**What to do**
Below are entries; copy exactly the lines from the one with "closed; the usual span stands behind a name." through the one with "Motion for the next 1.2", both included, and leave out the rest.

(Extracted data entries)
________________________________________

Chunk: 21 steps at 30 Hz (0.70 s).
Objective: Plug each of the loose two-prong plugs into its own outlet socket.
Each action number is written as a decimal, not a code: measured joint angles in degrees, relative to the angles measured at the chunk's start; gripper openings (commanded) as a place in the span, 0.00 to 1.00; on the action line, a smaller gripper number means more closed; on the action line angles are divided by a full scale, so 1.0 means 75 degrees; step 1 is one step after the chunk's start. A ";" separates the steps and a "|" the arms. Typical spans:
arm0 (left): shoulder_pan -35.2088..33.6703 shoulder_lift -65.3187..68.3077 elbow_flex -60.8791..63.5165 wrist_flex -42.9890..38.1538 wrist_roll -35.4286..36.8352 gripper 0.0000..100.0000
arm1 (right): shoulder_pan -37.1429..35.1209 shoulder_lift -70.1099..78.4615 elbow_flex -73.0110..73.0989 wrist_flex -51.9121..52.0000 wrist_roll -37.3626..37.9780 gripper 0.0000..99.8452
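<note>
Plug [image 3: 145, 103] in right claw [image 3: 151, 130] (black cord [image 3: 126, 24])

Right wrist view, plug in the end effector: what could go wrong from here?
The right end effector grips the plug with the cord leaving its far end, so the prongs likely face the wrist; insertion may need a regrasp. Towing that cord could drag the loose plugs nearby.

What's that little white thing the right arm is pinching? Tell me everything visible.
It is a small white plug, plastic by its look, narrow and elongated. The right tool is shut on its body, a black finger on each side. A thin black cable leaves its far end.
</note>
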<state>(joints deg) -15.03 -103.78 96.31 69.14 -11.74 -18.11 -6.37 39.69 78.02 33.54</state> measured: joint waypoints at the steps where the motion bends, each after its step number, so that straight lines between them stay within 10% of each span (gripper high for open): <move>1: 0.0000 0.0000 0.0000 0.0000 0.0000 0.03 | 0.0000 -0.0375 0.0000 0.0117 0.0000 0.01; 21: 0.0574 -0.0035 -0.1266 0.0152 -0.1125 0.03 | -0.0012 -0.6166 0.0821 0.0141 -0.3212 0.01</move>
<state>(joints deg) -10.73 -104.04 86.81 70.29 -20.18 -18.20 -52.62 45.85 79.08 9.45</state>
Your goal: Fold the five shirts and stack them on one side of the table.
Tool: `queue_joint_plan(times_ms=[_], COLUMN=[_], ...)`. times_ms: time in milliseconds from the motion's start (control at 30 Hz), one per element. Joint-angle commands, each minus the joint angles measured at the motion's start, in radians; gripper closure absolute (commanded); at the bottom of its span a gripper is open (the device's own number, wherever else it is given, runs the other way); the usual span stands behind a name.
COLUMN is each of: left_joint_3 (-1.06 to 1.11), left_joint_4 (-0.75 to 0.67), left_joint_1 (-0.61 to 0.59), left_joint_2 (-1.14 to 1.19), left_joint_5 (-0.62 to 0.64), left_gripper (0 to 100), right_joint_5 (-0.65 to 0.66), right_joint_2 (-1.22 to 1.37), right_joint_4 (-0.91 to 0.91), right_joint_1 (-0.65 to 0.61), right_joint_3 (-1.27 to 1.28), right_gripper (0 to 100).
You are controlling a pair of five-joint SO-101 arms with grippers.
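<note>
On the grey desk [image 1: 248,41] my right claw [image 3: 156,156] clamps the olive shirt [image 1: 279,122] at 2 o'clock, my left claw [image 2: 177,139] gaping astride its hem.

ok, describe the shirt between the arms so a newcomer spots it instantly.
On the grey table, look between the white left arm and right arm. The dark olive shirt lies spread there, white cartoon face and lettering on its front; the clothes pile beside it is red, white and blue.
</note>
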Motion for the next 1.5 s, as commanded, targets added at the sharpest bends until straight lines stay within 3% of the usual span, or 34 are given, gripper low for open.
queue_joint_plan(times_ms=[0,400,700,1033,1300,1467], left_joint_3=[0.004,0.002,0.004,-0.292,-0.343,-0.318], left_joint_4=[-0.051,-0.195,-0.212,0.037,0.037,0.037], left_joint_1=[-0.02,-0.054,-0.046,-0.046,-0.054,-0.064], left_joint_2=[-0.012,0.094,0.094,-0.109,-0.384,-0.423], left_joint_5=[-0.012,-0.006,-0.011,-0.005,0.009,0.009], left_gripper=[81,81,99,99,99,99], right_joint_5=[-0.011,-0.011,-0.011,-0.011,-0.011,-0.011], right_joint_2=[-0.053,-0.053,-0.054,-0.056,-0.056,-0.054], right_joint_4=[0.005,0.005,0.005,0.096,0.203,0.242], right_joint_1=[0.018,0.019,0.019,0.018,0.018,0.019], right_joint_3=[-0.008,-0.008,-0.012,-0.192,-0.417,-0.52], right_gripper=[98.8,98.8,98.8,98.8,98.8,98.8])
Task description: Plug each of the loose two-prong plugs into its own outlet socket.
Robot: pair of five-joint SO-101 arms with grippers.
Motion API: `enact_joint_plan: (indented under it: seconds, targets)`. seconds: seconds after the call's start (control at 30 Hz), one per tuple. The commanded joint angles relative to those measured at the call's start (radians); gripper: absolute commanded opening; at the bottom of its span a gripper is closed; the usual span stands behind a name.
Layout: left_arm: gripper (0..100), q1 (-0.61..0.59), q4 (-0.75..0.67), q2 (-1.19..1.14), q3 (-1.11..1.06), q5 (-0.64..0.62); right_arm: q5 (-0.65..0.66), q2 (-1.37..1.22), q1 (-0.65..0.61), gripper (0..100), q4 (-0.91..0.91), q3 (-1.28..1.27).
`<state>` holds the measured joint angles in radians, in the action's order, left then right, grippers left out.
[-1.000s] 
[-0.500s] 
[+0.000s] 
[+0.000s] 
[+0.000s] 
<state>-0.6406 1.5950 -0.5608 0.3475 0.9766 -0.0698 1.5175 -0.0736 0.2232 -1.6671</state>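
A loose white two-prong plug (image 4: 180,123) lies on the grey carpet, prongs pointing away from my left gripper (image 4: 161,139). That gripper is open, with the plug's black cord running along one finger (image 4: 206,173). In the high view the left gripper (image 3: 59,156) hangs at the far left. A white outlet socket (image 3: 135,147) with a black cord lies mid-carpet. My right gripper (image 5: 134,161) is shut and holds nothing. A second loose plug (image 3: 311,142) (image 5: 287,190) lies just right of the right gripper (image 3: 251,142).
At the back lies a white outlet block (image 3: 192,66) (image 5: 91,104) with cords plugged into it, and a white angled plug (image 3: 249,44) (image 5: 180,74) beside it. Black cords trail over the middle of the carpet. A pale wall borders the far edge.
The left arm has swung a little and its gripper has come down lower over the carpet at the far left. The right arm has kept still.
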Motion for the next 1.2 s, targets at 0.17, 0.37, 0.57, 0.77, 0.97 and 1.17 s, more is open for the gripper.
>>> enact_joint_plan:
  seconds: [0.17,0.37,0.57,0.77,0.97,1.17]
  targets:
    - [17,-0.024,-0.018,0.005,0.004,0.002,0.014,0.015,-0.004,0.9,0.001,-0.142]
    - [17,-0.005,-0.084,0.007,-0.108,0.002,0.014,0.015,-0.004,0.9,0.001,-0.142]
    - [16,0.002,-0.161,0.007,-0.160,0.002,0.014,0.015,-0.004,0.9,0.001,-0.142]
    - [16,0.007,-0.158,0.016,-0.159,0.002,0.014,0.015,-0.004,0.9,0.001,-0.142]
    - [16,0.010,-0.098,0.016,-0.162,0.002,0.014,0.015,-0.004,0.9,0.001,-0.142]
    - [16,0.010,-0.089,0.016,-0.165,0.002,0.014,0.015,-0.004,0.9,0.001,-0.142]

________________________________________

**Answer to the exercise**
Motion API: `enact_joint_plan: (indented under it: seconds, targets)`. seconds: seconds after the call's start (control at 30 Hz), one per tuple. The commanded joint angles relative to those measured at the call's start (radians); gripper: absolute commanded opening; at the bottom of its span a gripper is closed; the usual span stands behind a name.
Layout: left_arm: gripper (0..100), q1 (-0.61..0.59), q4 (-0.75..0.67), q2 (-1.19..1.14), q3 (-1.11..1.06), q5 (-0.64..0.62); right_arm: q5 (-0.65..0.66), q2 (-1.37..1.22), q1 (-0.65..0.61), gripper (0..100), q4 (-0.91..0.91), q3 (-1.28..1.27).
`<state>` holds the measured joint angles in radians, in the action's order, left then right, grippers left out.
[-1.000s] 
[-0.500s] 
[+0.000s] 
[+0.000s] 
[+0.000s] 
<state>-0.6406 1.5950 -0.5608 0.3475 0.9766 -0.0698 1.5175 -0.0736 0.2232 -1.6671</state>
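A loose white two-prong plug (image 4: 180,123) lies on the grey carpet, prongs pointing away from my left gripper (image 4: 161,139). That gripper is open, with the plug's black cord running along one finger (image 4: 206,173). In the high view the left gripper (image 3: 59,156) hangs at the far left. A white outlet socket (image 3: 135,147) with a black cord lies mid-carpet. My right gripper (image 5: 134,161) is shut and holds nothing. A second loose plug (image 3: 311,142) (image 5: 287,190) lies just right of the right gripper (image 3: 251,142).
At the back lies a white outlet block (image 3: 192,66) (image 5: 91,104) with cords plugged into it, and a white angled plug (image 3: 249,44) (image 5: 180,74) beside it. Black cords trail over the middle of the carpet. A pale wall borders the far edge.
The left arm has swung a little and its gripper has come down lower over the carpet at the far left. The right arm has kept still.
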Motion for the next 1.2 s, targets at 0.17, 0.37, 0.57, 0.77, 0.97 and 1.17 s, more is open for the gripper.

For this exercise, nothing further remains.